The purpose of this paper is to investigate the content of food advergames and the nutritional quality of foods promoted in those advergames with the presence of child visitors.
This study integrates three different sources of data, first, characteristics of the audience from internet audience measurement metrics; second, an analysis of food advergame content; and third, an analysis of the dietary quality of the foods in advergames.
The results show that 83.2 percent of the total 143 advergames are sponsored by CFBAI participating companies and 79.5 percent of the total 44 advergames reaching children are sponsored by those companies. About 87 percent of the advergames reaching children do not include age limit specification. By contrast, about 71 percent of the advergames reaching children include ad breaks and about half of the advergames reaching children include healthy lifestyle information. Compared to the total, advergames reaching children seem to have a higher level of brand integration. Moreover, most foods that the advergames promote are classified as unhealthy.
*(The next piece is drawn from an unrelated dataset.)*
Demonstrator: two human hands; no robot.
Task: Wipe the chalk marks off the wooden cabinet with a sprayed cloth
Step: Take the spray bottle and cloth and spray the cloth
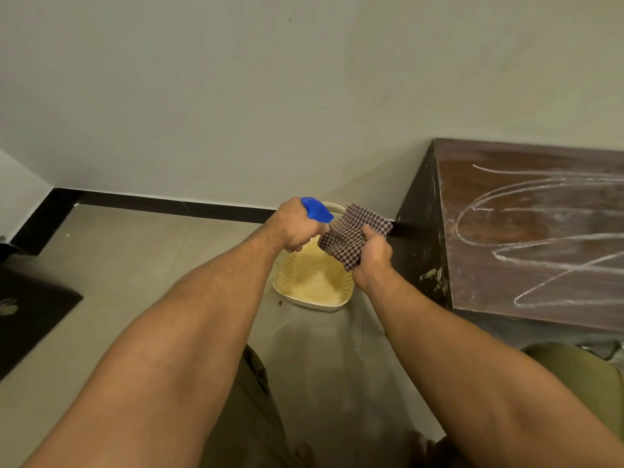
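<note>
The left hand [297,228] grips a blue spray bottle [317,211], fingers curled tight round it. At its 3 o'clock, the right hand [371,255] holds a bunched checked cloth [354,234], right by the nozzle. Below both hands a cream tub [315,307] sits on the floor. Farther off at 3 o'clock stands the wooden cabinet [418,231], with white chalk marks [553,214] on top.

A plain pale grey-green wall [236,79] meets a side wall [20,184] in a corner at the left. A black skirting [169,207] runs along the bottom of both. The floor [135,265] has large beige tiles. A dark wooden cabinet [418,214] stands against the wall at the right, with a cream plastic container [317,307] on the floor beside it. The light is soft and even.
</note>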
Finally, the results show that ad breaks and number of brand identifiers are the two significant predictors of food advergames with child unique visitors.
Despite the increased attention to and scrutiny of innovative and interactive food marketing targeting children, little is known about the extent to which such techniques actually reach children, nor about the content and nutritional quality of foods they promote. This study attempts to fill in the gap by focussing on food advergames.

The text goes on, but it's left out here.